Sunak may attend climate summit after backlash

British Prime Minister Rishi Sunak has left the door open to attending the global climate change conference COP27 in Egypt next month following a significant backlash against his decision not to attend. Sunak had come under sustained fire from senior Tories after he said he would be skipping the major UN climate summit next month due to pressing domestic issues. COP26 President Alok Sharma, who was recently demoted from the Cabinet by Sunak, expressed his “disappointment” at the PM’s COP27 snub. Meanwhile, Downing Street has confirmed there was a “mutual agreement” that King Charles will not attend the summit. He is now expected to hold a climate reception on Friday at Buckingham Palace.

Iran protesters rally again

Iranian protesters rallied again Sunday, defying an order by the powerful Revolutionary Guards to stop the demonstrations, now in their seventh week, sparked by the death of Mahsa Amini. Students gathered overnight and Sunday across Iran, even after Major General Hossein Salami, head of the Islamic Revolutionary Guard Corps, had warned demonstrators: “Do not come to the streets!” Amini, 22, died in custody on September 16 after her arrest in Tehran for an alleged breach of Iran’s strict dress rules for women. Security forces on Sunday fired gunshots and tear gas at a gathering of students amid chants of “freedom”. Demonstrations were held in more than 50 universities and institutes of higher learning. At least 160 protesters, including more than two dozen children, have been killed since protests began. The protests have attracted global attention, and solidarity demonstrations have been held in cities all over the world. In Berlin, three men were hurt early on Sunday when a pro-democracy vigil outside the Iranian embassy was attacked, German police said.

‘Vigilant Storm’ underway

South Korea and the United States have started the “Vigilant Storm” exercise, which will run until Friday. Large-scale joint air exercises were carried out using approximately 240 combat aircraft. South Korea mobilises a total of 140 fighter jets; the US, on the other hand, intends to mobilise about 100 fighter planes, including fighter-bombers stationed in Japan. South Korea and the United States intend to further strengthen deterrence against North Korea.

Italian woman, 82, shoplifts and pleads: “Don’t tell my grandchildren”

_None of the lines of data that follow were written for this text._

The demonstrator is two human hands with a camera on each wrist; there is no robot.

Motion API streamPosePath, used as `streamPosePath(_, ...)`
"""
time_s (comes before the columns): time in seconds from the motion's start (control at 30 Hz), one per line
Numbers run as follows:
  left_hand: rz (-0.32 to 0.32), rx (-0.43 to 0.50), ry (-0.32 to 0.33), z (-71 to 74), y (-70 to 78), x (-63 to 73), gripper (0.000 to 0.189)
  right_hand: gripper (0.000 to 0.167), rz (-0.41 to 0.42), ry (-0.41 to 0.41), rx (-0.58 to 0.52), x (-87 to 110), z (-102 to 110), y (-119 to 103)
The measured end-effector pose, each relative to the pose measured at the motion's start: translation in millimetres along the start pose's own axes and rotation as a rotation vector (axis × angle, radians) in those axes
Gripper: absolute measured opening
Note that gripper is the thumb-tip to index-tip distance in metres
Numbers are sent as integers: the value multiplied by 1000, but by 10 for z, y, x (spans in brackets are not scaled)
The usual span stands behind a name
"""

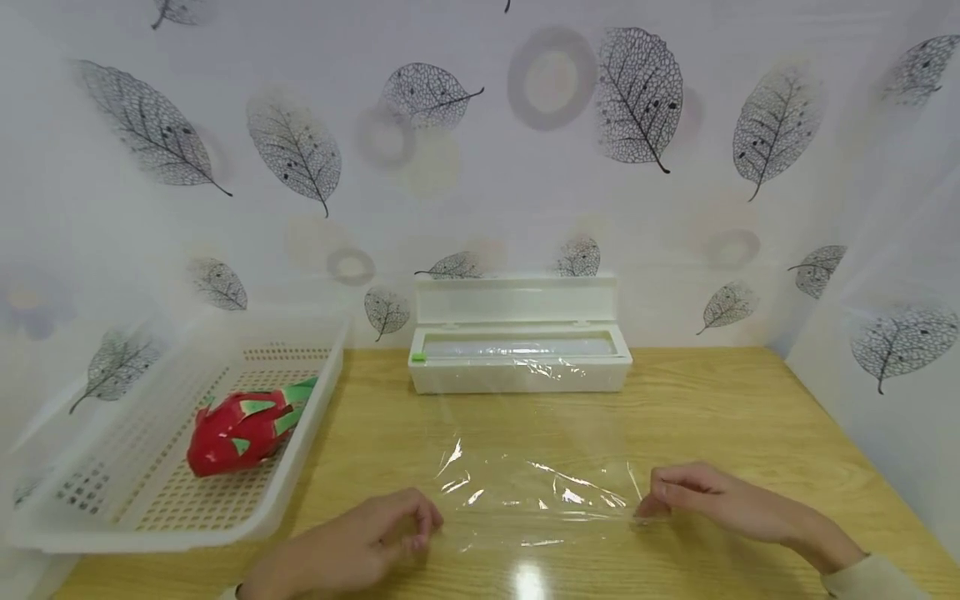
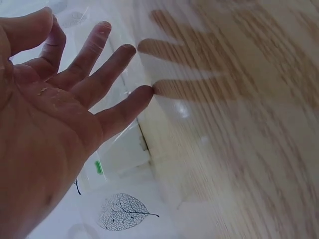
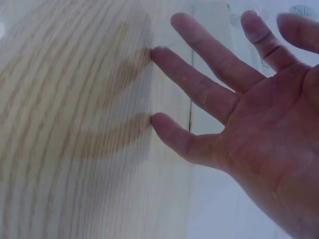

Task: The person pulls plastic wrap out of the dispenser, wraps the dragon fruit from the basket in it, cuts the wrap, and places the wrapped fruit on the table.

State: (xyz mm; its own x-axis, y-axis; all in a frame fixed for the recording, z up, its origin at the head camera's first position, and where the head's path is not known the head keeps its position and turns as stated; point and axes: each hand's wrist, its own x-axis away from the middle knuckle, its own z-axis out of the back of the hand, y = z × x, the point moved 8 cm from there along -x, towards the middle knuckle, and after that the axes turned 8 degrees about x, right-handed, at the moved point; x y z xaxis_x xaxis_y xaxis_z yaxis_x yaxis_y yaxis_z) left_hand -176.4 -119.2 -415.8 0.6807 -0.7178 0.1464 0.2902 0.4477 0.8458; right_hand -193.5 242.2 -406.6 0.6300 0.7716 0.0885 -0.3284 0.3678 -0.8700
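Observation:
A sheet of clear cling film (image 1: 525, 483) stretches over the wooden table from a white cling film box (image 1: 517, 379) whose lid stands up. At the sheet's near left corner, my left hand (image 1: 367, 533) pinches the film between thumb and index finger. The other fingers spread out, their tips right at the tabletop in the left wrist view. Opposite, my right hand (image 1: 720, 504) pinches the near right corner, the film bunching at the fingertips. Little and ring fingertips of this hand reach the table in the right wrist view.
To the left stands a white plastic basket (image 1: 300, 467) with a red and green dragon fruit (image 1: 240, 433) inside. A leaf-printed sheet (image 1: 480, 192) hangs behind the table (image 1: 712, 400) and along its sides. A green piece (image 1: 418, 357) sits on the box's left end.

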Motion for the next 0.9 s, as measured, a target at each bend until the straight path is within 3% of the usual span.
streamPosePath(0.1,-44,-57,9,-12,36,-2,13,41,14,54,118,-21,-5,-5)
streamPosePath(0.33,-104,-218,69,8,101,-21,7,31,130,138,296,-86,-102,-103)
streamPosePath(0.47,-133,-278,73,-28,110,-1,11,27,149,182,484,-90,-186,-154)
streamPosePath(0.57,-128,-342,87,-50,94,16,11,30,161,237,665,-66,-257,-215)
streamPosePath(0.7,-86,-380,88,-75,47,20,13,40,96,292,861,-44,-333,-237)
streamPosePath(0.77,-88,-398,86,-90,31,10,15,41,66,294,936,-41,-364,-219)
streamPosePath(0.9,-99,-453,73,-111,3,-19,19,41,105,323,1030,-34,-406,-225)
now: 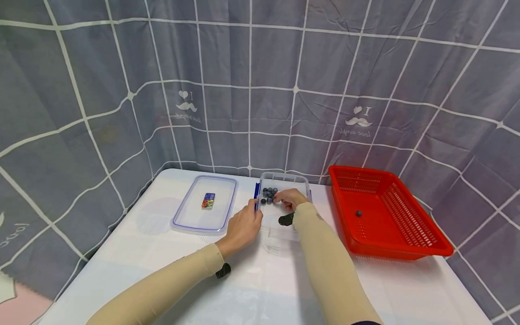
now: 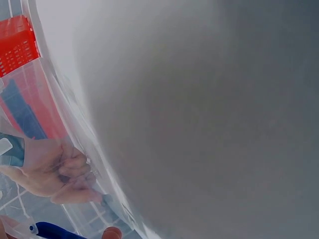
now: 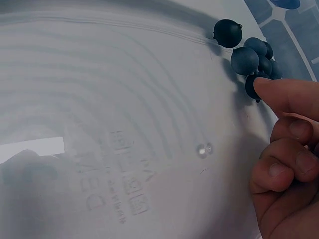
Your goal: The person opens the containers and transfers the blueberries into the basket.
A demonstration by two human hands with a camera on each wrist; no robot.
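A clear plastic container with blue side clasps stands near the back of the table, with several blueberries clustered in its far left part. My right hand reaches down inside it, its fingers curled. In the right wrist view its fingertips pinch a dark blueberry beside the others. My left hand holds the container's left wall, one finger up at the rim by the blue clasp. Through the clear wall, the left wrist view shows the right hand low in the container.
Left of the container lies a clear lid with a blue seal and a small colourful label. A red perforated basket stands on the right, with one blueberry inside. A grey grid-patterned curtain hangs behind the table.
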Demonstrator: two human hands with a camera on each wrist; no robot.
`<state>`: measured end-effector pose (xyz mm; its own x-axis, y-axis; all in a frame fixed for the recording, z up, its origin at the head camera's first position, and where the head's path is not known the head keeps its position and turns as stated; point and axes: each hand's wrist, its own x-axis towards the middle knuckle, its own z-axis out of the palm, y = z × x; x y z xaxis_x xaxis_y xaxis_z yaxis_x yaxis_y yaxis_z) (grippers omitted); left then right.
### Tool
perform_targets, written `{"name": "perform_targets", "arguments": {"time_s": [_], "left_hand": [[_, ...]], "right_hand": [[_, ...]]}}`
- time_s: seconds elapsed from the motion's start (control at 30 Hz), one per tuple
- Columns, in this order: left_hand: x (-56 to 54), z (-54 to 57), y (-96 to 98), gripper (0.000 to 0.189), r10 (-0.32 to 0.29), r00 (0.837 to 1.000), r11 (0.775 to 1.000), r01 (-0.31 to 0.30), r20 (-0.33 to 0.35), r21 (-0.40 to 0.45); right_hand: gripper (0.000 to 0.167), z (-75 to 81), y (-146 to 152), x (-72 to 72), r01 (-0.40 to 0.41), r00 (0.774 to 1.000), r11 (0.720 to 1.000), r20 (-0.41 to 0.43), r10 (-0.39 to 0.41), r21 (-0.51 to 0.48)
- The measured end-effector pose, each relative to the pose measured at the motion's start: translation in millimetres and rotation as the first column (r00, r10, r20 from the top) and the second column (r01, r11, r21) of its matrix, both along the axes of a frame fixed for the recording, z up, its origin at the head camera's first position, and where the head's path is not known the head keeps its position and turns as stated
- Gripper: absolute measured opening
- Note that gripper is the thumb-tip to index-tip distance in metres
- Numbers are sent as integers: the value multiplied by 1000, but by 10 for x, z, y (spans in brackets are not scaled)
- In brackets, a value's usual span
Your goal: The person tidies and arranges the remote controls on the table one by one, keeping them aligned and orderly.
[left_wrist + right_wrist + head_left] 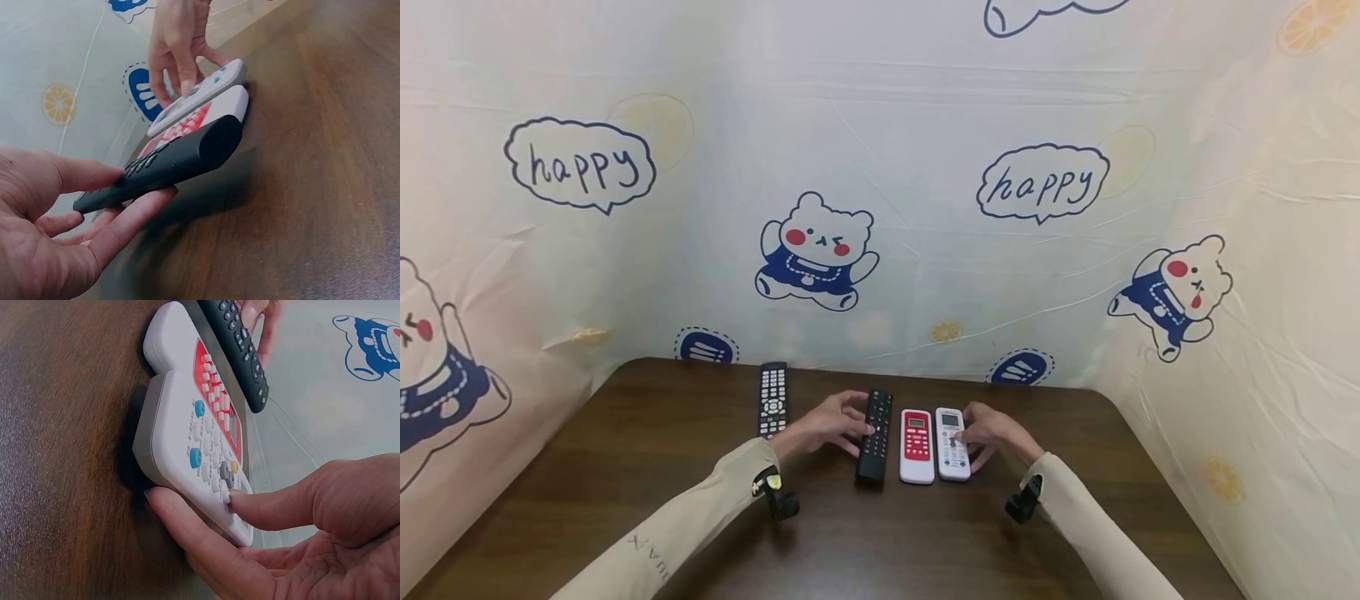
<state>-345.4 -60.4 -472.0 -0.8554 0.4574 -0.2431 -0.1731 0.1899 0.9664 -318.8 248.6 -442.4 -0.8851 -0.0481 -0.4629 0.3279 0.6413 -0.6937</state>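
My left hand grips a black remote control between thumb and fingers. In the left wrist view this black remote is tilted and held above the table, its shadow beneath it. My right hand pinches a white remote control by its right edge, the thumb on its buttons, as the right wrist view shows. Between the two held remotes lies a white remote with a red face, touched by neither hand. In the right wrist view it sits close beside the white remote.
Left of my left hand lies another black remote with white buttons, its lower end near the wrist. All are on a dark brown wooden table. A patterned cloth hangs behind the table's far edge and along its sides.
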Motion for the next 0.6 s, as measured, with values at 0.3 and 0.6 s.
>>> {"name": "perform_targets", "arguments": {"time_s": [0.3,0.6], "left_hand": [[58,-58,74,79,22,1000,1000,-22,-6,-13],[112,-66,121,78,33,998,999,-35,-61,-38]], "right_hand": [[51,7,6,4,-16,1000,1000,-1,16,2],[50,19,13,-5,-10,1000,1000,9,10,-2]]}}
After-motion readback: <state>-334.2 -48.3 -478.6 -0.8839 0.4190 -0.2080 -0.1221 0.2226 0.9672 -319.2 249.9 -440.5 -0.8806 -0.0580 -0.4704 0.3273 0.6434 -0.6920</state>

An 82-year-old woman was caught shoplifting a  can of tuna from a supermarket in Frosinone and pleaded, “Don’t tell my grandchildren” when the police were being called. Shop owner Francesco Sciucco interrupted his call and gave her the shopping as a gift. “I thought it could have been my mother,” Sciucco told ‘Il Messaggiero’. The woman lives alone and is unable to make it to the end of the month. “When she wants she will be our guest. A few euros do not change my life; I hope I have given her a smile,” said Sciucco.